Model repositories such as Hugging Face increasingly distribute machine learning artifacts serialized with Python's pickle format, exposing users to remote code execution (RCE) risks during model loading. Recent defenses, such as PickleBall, rely on per-library policy synthesis that requires complex system setups and verified benign models, which limits scalability and generalization. In this work, we propose a lightweight, machine-learning-based scanner that detects malicious Pickle-based files without policy generation or code instrumentation. Our approach statically extracts structural and semantic features from Pickle bytecode and applies supervised and unsupervised models to classify files as benign or malicious.
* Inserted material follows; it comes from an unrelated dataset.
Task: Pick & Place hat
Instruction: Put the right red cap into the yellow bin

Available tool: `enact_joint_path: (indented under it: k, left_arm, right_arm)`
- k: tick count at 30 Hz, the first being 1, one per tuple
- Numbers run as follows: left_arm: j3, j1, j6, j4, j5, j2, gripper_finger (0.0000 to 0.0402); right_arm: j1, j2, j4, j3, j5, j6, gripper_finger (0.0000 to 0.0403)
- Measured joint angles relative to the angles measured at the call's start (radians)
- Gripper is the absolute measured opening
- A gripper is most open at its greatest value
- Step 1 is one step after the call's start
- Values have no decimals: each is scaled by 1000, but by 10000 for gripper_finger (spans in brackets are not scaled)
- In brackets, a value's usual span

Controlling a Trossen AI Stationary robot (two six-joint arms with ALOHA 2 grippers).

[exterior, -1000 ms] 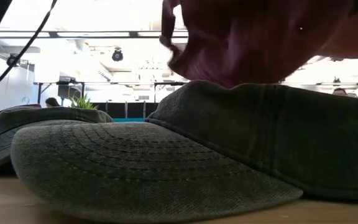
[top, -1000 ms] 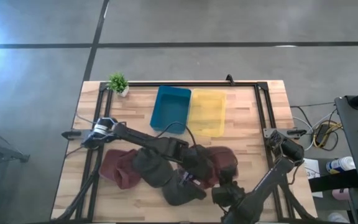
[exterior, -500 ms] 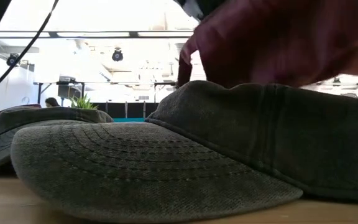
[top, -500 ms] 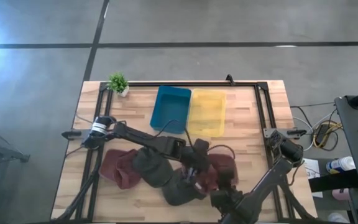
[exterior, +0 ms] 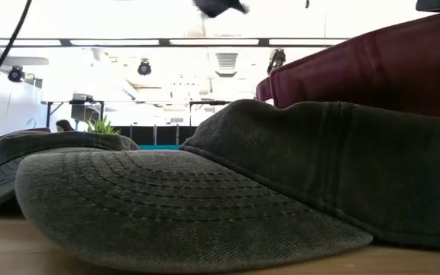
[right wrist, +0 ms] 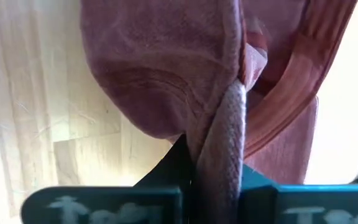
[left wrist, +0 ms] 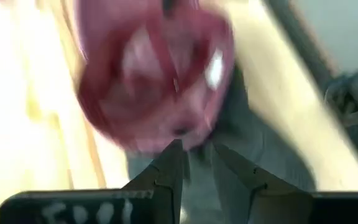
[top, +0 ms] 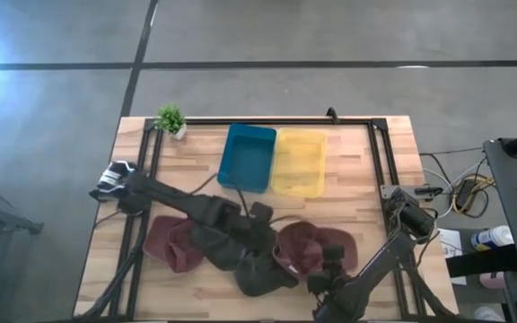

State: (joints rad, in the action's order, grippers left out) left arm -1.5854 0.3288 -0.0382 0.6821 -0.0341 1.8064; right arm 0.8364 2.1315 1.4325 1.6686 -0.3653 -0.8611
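The maroon hat (top: 305,247) is soft, washed-out cloth with visible stitched seams, lying upside down so you look into its hollow from the high view. It sits on the table (top: 366,179) toward the near right, just right of the hat pile, with its edge touching the gray hat (top: 257,269). From above it looks roughly round with its long axis running left to right; I can't really tell which way the brim points.

The right gripper (top: 333,262) is at the hat's near-right edge, and the right wrist view shows its jaws pinched tight on a folded bit of the maroon rim (right wrist: 219,155), fabric bunched up between them. The left gripper (left wrist: 194,163) is over the pile just left of the maroon hat, jaws apart with nothing between them. The left wrist view is too blurry for more.

In the pile there's a second maroon hat (top: 170,244) at the left and another gray hat (top: 215,242) between them. A blue bin (top: 247,158) and a yellow bin (top: 300,161) sit side by side at the far side, with a small plant (top: 170,119) at the far left corner.
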Motion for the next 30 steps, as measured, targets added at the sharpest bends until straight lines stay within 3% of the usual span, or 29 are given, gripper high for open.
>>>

We construct and release a labeled dataset of 727 Pickle-based files from Hugging Face and evaluate our models on four datasets: our own, PickleBall (out-of-distribution), Hide-and-Seek (9 advanced evasive malicious models), and synthetic joblib files. Our method achieves 90.01% F1-score compared with 7.23%-62.75% achieved by the SOTA scanners (Modelscan, Fickling, ClamAV, VirusTotal) on our dataset. Furthermore, on the PickleBall data (OOD), it achieves 81.22% F1-score compared with 76.09% achieved by the PickleBall method, while remaining fully library-agnostic. Finally, we show that our method is the only one to correctly parse and classify 9/9 evasive Hide-and-Seek malicious models specially crafted to evade scanners. This demonstrates that data-driven detection can effectively and generically mitigate Pickle-based model file attacks.

Key Contributions

SafePickle: a lightweight ML-based static scanner extracting structural and semantic features from pickle bytecode to classify model files as benign or malicious without policy generation or code instrumentation
Labeled dataset of 727 pickle-based files collected from HuggingFace, released publicly for future research
Comprehensive evaluation across four datasets including 9 evasion-optimized Hide-and-Seek malicious models, demonstrating 90.01% F1 vs 7.23%–62.75% for SOTA scanners and correct classification of all evasive samples

🛡️ Threat Analysis

AI Supply Chain Attacks

Directly defends against supply chain attacks where malicious actors upload pickle-serialized model files to HuggingFace that execute arbitrary code (RCE) at load time — the attack vector is model hub distribution infrastructure, and the defense is a pre-load scanner.